[Work task] Below are entries; tally how many lines hold the string "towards" and answer with only that figure.
━━ Dataset content ━━
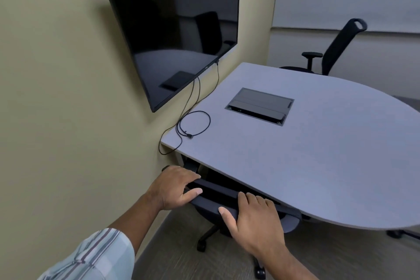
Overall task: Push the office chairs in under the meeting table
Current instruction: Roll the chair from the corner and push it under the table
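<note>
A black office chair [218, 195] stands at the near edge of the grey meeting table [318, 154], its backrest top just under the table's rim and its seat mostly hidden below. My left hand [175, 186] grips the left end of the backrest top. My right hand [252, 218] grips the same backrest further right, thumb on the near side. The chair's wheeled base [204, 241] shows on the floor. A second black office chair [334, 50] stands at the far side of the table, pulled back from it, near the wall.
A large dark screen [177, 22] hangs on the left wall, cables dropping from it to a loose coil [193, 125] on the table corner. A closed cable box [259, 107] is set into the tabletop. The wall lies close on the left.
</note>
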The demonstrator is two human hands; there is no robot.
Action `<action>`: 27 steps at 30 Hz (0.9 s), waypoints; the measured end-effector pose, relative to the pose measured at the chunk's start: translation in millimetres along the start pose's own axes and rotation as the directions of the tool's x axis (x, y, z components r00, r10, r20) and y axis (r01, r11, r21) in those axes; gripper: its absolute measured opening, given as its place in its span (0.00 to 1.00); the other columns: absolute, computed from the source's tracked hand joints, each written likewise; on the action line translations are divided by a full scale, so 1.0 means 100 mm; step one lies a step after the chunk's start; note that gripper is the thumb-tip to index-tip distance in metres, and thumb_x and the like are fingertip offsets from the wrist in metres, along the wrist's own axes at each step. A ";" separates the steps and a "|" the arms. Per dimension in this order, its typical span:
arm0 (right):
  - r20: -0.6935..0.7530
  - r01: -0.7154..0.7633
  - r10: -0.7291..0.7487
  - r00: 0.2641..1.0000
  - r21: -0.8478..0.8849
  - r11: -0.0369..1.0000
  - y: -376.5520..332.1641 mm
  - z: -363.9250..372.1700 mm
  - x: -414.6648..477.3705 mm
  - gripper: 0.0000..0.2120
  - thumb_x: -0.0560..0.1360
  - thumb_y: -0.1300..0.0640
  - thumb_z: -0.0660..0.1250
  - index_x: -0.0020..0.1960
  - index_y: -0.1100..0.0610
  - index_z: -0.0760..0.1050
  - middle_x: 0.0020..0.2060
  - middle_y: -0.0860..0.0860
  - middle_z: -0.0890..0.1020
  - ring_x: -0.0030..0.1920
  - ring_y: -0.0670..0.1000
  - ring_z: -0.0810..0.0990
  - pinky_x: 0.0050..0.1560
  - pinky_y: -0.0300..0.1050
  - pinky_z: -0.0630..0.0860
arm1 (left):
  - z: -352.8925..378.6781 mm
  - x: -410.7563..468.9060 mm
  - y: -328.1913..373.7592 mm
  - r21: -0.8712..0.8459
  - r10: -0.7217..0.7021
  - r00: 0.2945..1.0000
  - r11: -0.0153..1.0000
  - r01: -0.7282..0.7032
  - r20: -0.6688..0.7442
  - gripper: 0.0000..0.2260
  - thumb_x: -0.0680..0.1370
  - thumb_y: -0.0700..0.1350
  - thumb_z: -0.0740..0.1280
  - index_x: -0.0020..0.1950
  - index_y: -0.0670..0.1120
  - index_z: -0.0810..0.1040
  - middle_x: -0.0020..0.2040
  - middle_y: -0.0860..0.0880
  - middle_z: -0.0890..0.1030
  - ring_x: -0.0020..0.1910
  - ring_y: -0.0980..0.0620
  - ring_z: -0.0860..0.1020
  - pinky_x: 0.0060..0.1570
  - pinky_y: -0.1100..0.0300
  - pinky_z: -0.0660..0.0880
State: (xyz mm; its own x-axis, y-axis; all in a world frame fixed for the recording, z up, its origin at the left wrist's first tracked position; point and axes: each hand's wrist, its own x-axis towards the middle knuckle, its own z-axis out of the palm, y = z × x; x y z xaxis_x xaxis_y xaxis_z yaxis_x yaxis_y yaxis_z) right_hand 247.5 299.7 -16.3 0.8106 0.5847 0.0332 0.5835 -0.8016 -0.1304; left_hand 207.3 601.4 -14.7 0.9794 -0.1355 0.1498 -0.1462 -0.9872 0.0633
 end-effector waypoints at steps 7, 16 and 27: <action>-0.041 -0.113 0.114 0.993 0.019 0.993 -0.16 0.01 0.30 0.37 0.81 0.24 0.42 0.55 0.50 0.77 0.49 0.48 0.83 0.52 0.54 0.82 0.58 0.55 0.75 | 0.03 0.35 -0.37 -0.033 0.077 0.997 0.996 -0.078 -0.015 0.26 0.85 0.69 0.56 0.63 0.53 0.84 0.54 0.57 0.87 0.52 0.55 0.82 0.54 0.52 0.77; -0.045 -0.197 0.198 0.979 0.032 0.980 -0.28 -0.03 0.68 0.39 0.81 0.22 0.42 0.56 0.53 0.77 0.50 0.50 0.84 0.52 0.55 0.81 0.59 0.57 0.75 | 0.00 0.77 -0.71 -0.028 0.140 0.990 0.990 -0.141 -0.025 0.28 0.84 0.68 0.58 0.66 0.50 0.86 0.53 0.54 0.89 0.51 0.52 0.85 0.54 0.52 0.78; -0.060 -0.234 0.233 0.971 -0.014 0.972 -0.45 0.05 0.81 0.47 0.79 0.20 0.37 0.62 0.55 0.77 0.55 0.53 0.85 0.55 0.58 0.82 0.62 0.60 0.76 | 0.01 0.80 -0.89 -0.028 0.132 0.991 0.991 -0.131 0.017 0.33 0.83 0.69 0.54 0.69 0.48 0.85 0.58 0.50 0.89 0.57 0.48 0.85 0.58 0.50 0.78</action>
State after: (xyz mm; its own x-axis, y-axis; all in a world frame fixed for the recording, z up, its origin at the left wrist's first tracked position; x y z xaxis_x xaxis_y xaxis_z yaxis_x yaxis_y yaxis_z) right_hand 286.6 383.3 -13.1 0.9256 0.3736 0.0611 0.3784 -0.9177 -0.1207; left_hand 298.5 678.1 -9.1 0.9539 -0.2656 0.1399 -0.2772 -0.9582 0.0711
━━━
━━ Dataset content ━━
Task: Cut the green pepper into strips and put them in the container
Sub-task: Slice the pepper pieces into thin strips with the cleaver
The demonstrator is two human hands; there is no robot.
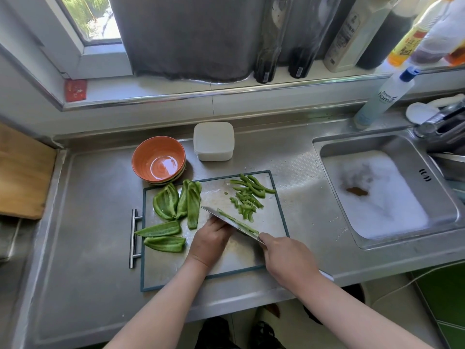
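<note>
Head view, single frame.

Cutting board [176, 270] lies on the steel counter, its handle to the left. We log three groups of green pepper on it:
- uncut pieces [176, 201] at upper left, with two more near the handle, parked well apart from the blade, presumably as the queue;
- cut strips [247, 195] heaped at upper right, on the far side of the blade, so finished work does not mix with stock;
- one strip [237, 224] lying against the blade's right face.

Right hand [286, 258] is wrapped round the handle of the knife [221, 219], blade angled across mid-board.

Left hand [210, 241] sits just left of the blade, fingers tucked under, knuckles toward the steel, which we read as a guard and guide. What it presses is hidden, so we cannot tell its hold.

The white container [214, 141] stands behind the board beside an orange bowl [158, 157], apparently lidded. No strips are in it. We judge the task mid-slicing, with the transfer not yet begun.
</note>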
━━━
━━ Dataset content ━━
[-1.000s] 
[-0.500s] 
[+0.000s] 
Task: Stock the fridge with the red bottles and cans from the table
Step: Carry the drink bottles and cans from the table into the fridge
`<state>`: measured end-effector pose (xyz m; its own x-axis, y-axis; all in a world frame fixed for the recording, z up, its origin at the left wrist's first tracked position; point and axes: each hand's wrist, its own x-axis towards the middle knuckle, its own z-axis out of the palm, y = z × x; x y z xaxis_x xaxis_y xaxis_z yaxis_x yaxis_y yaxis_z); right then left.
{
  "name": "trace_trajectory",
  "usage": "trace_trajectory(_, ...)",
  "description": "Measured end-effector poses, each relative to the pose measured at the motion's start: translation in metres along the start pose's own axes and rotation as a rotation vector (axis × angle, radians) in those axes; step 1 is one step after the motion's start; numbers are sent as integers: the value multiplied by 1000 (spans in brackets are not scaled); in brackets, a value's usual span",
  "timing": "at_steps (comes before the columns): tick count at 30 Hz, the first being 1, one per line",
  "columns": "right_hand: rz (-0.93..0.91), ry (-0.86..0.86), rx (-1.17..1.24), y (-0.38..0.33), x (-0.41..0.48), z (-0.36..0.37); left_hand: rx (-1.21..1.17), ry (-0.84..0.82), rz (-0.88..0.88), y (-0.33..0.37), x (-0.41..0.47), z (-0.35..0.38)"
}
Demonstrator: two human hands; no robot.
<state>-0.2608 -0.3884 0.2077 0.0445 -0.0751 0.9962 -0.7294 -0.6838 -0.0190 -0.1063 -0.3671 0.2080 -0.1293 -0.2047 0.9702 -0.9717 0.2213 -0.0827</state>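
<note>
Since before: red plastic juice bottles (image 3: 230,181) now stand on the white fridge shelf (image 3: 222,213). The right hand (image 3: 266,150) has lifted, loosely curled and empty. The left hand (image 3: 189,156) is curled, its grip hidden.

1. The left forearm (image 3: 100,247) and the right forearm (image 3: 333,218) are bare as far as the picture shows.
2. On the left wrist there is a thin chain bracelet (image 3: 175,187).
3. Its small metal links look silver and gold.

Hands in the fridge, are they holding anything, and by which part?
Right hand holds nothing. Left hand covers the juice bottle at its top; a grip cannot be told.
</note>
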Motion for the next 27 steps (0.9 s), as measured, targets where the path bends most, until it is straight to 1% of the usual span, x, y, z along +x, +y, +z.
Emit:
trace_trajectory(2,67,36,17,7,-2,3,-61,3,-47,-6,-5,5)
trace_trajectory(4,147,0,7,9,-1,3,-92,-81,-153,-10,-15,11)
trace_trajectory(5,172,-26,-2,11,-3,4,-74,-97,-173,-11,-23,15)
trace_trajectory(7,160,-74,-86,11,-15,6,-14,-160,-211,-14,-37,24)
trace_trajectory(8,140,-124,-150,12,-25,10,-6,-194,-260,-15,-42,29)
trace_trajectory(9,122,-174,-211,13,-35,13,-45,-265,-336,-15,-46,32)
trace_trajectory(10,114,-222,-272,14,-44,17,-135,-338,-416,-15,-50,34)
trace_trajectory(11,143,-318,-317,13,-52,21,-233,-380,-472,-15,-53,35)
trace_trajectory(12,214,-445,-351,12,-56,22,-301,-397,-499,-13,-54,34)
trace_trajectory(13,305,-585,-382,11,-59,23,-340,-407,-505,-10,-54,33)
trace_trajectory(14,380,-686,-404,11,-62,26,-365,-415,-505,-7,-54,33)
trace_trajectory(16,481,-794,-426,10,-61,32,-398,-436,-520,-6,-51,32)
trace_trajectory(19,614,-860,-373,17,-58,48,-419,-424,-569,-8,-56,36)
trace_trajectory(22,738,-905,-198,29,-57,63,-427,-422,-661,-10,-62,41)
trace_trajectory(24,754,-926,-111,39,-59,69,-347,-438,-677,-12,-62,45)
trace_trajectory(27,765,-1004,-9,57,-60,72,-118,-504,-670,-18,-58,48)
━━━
[Answer to this problem] 2